• [YOUR ASSIGNMENT]
Within the listing below, tally the lines where the word "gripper" appears, and answer with nothing but the tally.

• [MATERIAL PROVIDED]
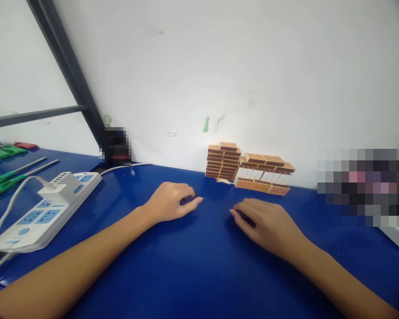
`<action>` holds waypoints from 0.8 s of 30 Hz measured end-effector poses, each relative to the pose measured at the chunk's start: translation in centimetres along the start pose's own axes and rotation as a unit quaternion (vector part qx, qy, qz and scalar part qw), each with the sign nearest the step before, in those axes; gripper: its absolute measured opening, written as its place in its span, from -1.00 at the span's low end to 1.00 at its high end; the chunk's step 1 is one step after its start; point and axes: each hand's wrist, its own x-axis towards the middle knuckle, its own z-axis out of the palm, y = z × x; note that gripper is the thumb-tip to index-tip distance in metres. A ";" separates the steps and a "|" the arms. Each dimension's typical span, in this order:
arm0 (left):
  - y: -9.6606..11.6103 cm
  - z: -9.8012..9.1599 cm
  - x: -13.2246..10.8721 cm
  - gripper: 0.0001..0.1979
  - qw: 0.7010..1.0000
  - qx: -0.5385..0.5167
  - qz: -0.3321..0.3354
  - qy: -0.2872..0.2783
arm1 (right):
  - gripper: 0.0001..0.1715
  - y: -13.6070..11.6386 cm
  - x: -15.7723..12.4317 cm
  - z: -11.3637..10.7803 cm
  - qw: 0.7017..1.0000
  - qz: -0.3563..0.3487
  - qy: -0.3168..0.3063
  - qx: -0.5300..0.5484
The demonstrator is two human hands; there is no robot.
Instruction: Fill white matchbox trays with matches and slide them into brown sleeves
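Note:
My left hand [170, 201] rests on the blue tabletop [193, 261], its fingers loosely curled and the thumb held apart from them, with nothing between. Across from it, my right hand [264, 221] lies palm down, fingers bent, a gap showing between thumb and forefinger; it holds nothing visible. Beyond both hands, against the wall, stands a stack of matchboxes [222, 163] in two columns with one box on top. Right of the stack, more matchboxes [269, 160] sit above upright white pieces on a lower row of boxes [262, 185]. A few loose matches [223, 180] lie before the stack.
A white power strip [49, 219] with a plugged-in adapter [59, 188] and cable is at the left. Green-handled tools [6, 182] lie behind it. A dark metal frame [71, 75] rises at the back left. Blurred items [375, 184] are at the right. The white wall [199, 71] bounds the table.

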 end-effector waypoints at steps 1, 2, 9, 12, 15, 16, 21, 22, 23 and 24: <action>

• [FINAL ANSWER]
3